Pour protester contre la mise en examen la semaine dernière de deux de leurs collègues, une soixantaine de policiers de l’OCRTIS ont déposé leurs armes de service au siège de la police judiciaire ce lundi.

● Deux policiers de l’Office central de répression du trafic illicite de stupéfiants (OCRTIS) ont été mis en examen la semaine dernière pour « complicité de trafic de drogue » selon RMC, dans une affaire qui remonte à quatre ans, toujours en cours d’instruction.

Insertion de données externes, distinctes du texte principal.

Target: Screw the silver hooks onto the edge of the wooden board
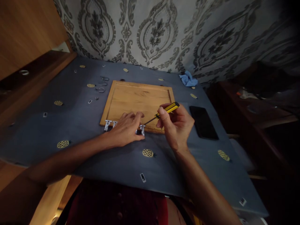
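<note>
A framed wooden board (140, 97) lies flat in front of me, with silvery metal clips (107, 125) along its near edge. My left hand (125, 129) rests over that edge, thumb and fingers closed around a metal clip (142, 129) near the middle. Part of the row is hidden under this hand. In my right hand (179, 128) is a screwdriver (172, 107) with a yellow and black handle, held tilted. Its thin shaft points down and left, and the tip meets the clip by my left fingers.
Several metal hooks (101, 90) and a few small screws (97, 98) lie left of the board. A black phone (203, 122) sits to the right on the blue patterned tablecloth (98, 165). Behind it is a crumpled blue cloth (188, 79). A patterned wall (157, 31) bounds the table's far side.
</note>
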`<state>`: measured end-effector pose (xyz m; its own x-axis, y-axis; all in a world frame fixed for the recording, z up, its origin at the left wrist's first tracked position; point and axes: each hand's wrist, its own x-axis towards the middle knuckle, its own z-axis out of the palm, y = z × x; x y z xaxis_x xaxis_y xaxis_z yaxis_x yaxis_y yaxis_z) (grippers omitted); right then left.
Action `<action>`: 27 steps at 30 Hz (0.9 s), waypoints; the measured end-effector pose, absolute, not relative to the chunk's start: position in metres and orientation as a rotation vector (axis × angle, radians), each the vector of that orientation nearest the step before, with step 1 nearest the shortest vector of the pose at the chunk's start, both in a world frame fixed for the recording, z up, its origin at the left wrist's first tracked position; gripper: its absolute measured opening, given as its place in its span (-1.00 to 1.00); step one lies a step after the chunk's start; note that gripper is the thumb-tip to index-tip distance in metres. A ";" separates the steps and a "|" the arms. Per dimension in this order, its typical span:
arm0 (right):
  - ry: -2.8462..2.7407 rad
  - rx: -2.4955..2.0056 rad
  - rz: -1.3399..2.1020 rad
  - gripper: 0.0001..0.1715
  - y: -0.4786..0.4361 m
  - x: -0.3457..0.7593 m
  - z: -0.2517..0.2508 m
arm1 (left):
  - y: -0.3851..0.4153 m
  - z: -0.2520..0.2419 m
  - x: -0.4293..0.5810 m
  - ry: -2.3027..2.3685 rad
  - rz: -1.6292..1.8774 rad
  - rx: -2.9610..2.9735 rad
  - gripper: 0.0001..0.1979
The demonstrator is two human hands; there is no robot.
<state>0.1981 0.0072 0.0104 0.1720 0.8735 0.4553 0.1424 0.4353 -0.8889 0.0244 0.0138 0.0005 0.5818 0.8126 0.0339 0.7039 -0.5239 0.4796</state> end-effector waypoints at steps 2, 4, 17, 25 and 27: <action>-1.333 -1.034 0.690 -0.61 0.007 0.198 0.009 | 0.014 0.001 0.024 1.217 0.352 2.397 -0.39; -1.351 -1.048 0.700 -0.61 0.007 0.198 0.008 | 0.014 0.000 0.024 1.219 0.365 2.396 -0.40; -1.410 -1.012 0.758 -0.67 0.006 0.200 0.011 | 0.013 0.000 0.025 1.237 0.357 2.397 -0.39; -1.486 -0.974 0.886 -0.63 0.006 0.205 0.013 | 0.014 -0.004 0.025 1.233 0.376 2.424 -0.39; -1.436 -0.982 0.867 -0.62 0.007 0.203 0.010 | 0.013 -0.003 0.025 1.229 0.362 2.423 -0.36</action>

● Une décision qui a clairement mis en colère les policiers de ce service rattaché à la direction centrale de la police judiciaire (DCPJ). Environ soixante d’entre-eux ont donc décidé, pour manifester leur mécontentement, de déposer leurs armes de service, ce lundi, à leur direction, à tour de rôle.

● Ces policiers ne souhaitent plus travailler avec la juridiction interrégionale spécialisée explique RMC.

Une stratégie pourtant approuvée par la Cour de Cassation

● Les deux policiers mis en examen sont accusés d’avoir provoqué un trafic de stupéfiant par l’intermédiaire de leur informateur, alors qu’ils n’avaient pas mis son téléphone sur écoute explique cette même source.

● Une méthode pourtant approuvée par la Cour de Cassation en 2016 et élaborée depuis 2010 mais remise en cause aujourd’hui ; raison pour laquelle ces policiers ont décidé de se faire entendre ce lundi.

● « Si on l’avait mis sur écoute on l’aurait davantage encore exposé dans le dossier. On marche sur la tête ! » explique un enquêteur à RMC. Une mise sur écoute de cet informateur qui aurait donc pu s’avérer contre-productive.